Nevertheless, there is general concern that undergoing presymptomatic testing too early in life may increase the risk of unfavourable impact, and, therefore, the right age to undergo presymptomatic testing is still a matter of debate.30, 31, 32 In most of the papers analysed, the age at which participants had undergone genetic testing was not specified,13, 14, 16, 18, 19, 20 whereas Duncan et al,17 who included in their analysis 10 individuals who were aged 10–17 years at the time of their genetic test for FAP, concluded that harms observed in younger persons were no different in nature from those described in adults. According to UK guidelines, people aged 16 or 17 are presumed to be capable of consenting to their own medical treatment, and, in specific cases, children under 16 years who have sufficient understanding and intelligence to enable them to fully understand what is involved in a proposed intervention will also have the capacity to consent to that intervention.33 Conversely, according to international guidelines,4 presymptomatic testing for adult-onset disorders is recommended to be made available to those aged 18 years and older, unless there it is in a child’s best interest either in terms of immediate relevance for their health or of psychological or social benefits. Nevertheless, Richards31 argued that young persons who are considered as adults on the age-based criterion of 18 years are not all necessarily truly autonomous. She pinpointed that the most important aspect of the decision-making process is the recognition that the knowledge obtained from the test result is irreversible. There is not a specific age when a person is able to give autonomous consent, but it is important to consider psychological maturity31 that is cumulative with age, life experience and cognitive development.34 Therefore, future studies should aim at defining the optimal moment when to undergo presymptomatic genetic tests, not only on the basis of the age, but also considering psychosocial maturity.35 In any case, genetic health-care professionals, in the context of presymptomatic counselling, should support young adults to become aware of their own individual needs and capacities and of the fact that, sometimes, waiting to be tested may be helpful to better understand potential harms and benefits of testing.

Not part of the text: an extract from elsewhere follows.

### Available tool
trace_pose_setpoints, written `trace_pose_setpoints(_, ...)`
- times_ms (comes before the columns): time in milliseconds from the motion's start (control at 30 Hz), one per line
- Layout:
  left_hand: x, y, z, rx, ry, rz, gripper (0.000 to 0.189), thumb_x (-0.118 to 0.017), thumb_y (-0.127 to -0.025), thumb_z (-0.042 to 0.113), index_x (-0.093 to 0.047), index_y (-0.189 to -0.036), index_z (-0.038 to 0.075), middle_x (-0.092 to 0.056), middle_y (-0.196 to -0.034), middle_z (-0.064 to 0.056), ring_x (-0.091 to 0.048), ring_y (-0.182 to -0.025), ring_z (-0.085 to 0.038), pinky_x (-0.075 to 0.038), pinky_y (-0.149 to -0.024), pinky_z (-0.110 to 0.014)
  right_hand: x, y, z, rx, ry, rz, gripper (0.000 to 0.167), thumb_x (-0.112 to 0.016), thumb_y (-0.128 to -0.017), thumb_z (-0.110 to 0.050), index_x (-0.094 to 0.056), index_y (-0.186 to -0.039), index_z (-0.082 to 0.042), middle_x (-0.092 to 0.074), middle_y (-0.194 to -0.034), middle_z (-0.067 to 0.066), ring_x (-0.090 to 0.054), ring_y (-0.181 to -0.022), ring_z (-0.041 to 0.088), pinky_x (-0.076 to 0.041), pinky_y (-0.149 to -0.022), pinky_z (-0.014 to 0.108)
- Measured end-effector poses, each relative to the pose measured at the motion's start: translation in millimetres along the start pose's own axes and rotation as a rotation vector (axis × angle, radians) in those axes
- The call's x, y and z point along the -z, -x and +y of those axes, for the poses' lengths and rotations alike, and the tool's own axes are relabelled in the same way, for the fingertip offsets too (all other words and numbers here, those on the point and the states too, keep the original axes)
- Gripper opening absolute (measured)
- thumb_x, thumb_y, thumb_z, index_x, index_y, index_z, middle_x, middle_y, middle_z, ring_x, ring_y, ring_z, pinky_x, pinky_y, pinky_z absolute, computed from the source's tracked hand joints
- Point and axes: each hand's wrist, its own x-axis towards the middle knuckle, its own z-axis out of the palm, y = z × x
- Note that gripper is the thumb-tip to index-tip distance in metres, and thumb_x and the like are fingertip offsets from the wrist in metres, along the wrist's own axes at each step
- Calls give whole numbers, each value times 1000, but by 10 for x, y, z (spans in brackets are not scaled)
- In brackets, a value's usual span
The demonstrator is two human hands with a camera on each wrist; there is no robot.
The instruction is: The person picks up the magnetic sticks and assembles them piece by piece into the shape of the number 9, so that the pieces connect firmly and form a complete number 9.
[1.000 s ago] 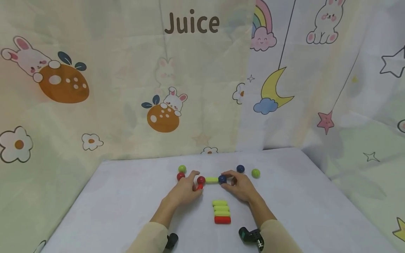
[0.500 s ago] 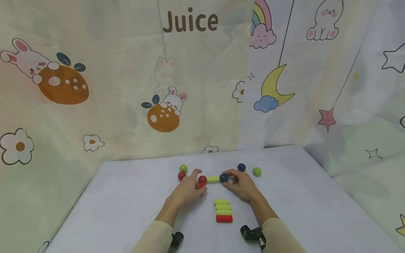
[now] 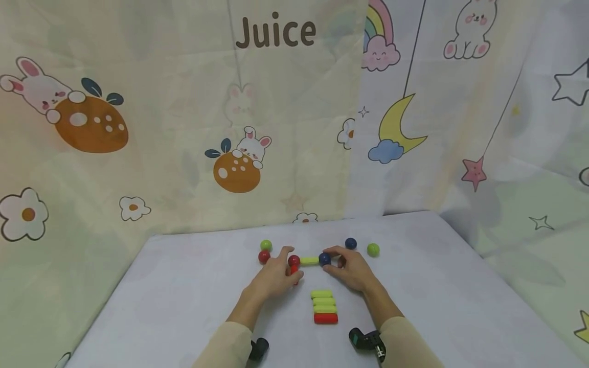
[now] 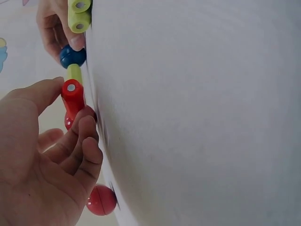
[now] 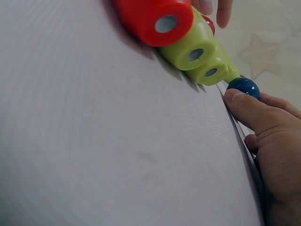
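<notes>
A red magnetic rod (image 4: 73,96) points toward me from a red ball (image 3: 294,261). My left hand (image 3: 274,276) holds this rod between the thumb, right at its near end, and the curled fingers along its other side. From the red ball a yellow-green rod (image 3: 310,260) runs right to a dark blue ball (image 3: 324,259). My right hand (image 3: 353,270) pinches that blue ball between thumb and index finger; the right wrist view shows the thumb pressed on the blue ball (image 5: 244,87). Red ball, rods and blue ball form a joined corner shape lying on the white table.
Nearer me lie several yellow-green rods (image 3: 324,301) in a row with one red rod (image 3: 325,318). Left of my left hand sit a green ball (image 3: 266,246) and a red ball (image 3: 264,256). Behind my right hand are a blue ball (image 3: 350,243) and a green ball (image 3: 373,249).
The red rod has swung slightly, its near end now pointing more toward me, and my left thumb has shifted a little right with it. My right hand stays on the blue ball.
</notes>
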Motion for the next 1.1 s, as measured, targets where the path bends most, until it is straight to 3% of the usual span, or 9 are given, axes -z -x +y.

In addition, although it is reasonable to hypothesize that undergoing testing at the right time reduces the risk of negative effects, it is important to consider the influence of the specific disease considered: the perception and experience of harms and benefits from the test result for a potentially treatable condition (such as BRCA and FAP, etc) may not be the same as for conditions for which there are no preventive treatment or cure (such as HD).

A potential limitation of this systematic review is that all the papers analysed are based on studies conducted in only four countries with similar British historical and cultural legacies, thus the findings may not generalize to other countries with different sociocultural backgrounds, supporting the need for further studies in other contexts. On the other hand, the papers analysed spanned across several diseases, while considering similar age ranges, thus providing a comprehensive overview of how young adults deal with genetic testing overall and according to the specific disease.